Recordando la muerte, considerada por Sócrates, mejor para él
Por Mario Alfredo González Rojas
Pensar en la muerte depende de las circunstancias que nos rodean. Ahora muchos andan pensando en los altares de muertos porque ya se acerca el 2 de noviembre, y es un discurrir sobre quiénes serán los recordados y por qué razones.
Me levanté con las campanadas del templo cercano y pensé: “están llamando a duelo”. Como está cerca la celebración de los difuntos, se me vino encima ese pensamiento. Y al acordarme que tengo que mandar mi artículo, se me ocurrió hablar de los últimos días de Sócrates (fallecido en el año 399 antes de nuestra era), precisamente por lo que pensaba el Padre de la Ética sobre la muerte, sobre su muerte.
Ahora, hay que reconocer, que cada quien piensa en su propia muerte, sobre todo al mencionarse que alguien falleció. Un caso lejano, el de Omar Keiyam, el célebre poeta persa (1048-1131), conocido como el poeta del vino, en uno de sus poemas decía, que cuando muriera quería que lo sepultaran en la taberna, y que al preguntar alguien al tabernero por él, este contestara: “está ahí, convertido en polvo en el rincón de la taberna”.
La realidad, es que cada quien puede imaginar o soñar con lo que se le antoje, y más tratándose de “lo que no conocemos y apenas sospechamos”, cual es la muerte, como dijera el gran Rubén Darío en “Lo fatal”.
Al condenar a muerte a Sócrates por los delitos inventados, de que corrompía a la juventud y de que no creía en los dioses de Atenas, se vino la catástrofe encima para sus discípulos, quienes habían hecho hasta lo imposible para que eludiera la acción de la justicia, con el argumento de que era inocente. Y perder un maestro así, no era cualquier cosa. ¡Imagínese usted!
Después refutó Sócrates, que era preferible que lo condenaran injustamente, que por alguna culpa, y de que no se escaparía de la prisión, porque él siempre aconsejó el respeto a la autoridad y a la ley. Frente a la muerte, próximo a beber la cicuta, concluyó en que era preferible morir, ya que posiblemente estaría bajo mejores condiciones que las que venía padeciendo en la cárcel.
Agregaría, que en caso de no haber otra existencia, la nada sería lo mejor que pudiera esperar. El maestro dictaba otra cátedra de filosofía, la última a sus queridos discípulos. Les costó mucho a éstos, aceptar esos argumentos, pero para el maestro era lo mejor, aún en el escenario de la injusticia de que sería objeto.
Uno dice, el muerto se queda solo, pero no es así, él, para él no existe; la soledad se siente, sólo cuando hay conciencia de ello, cuando nos podemos dar cuenta.

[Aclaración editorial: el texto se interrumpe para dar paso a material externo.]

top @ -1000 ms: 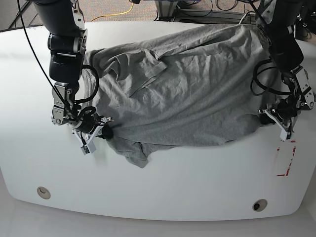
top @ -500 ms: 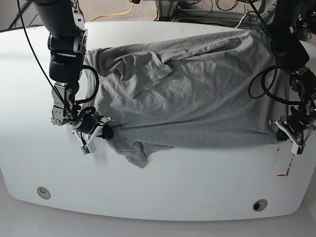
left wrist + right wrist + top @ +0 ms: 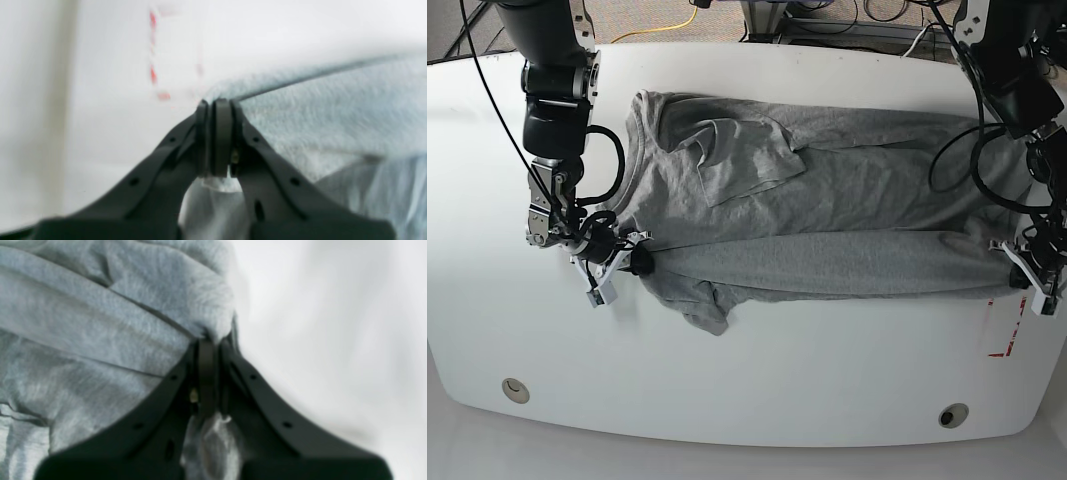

Gustavo Adolfo Bécquer, escribió: “Cerraron sus ojos que aún tenía abiertos, taparon su cara con un blanco lienzo, y unos sollozando y otros en silencio, de la triste alcoba todos se salieron…¡Dios mío, qué solos se quedan los muertos!” Es una parte de su Rima LXXIII.
Pero yo siempre me he dicho: no, los que se quedan solos son los vivos, los dolientes que lo querían al que se fue para siempre. Entonces la soledad se queda como clavada en el corazón, y aunque las cosas de la vida nos disfracen las vivencias, nada removerá el dulce recuerdo que en forma consciente o inconsciente anidará allí para siempre.
En resumidas cuentas, le tenemos que dar la razón a Ortega, con lo que dijo de “yo soy yo y mi circunstancia”. Depende por las que estemos pasando… para elegir la mejor opción. La muerte era apetecible para Sócrates, como la vida lo es para el mozalbete, que siente que nunca se le van a acabar las ganas de vivir y de que la vida es un ancho mar. Uno y otro tienen razón, aunque a la mera hora quién sabe.
“Todo depende”, como dijo el anciano sabio.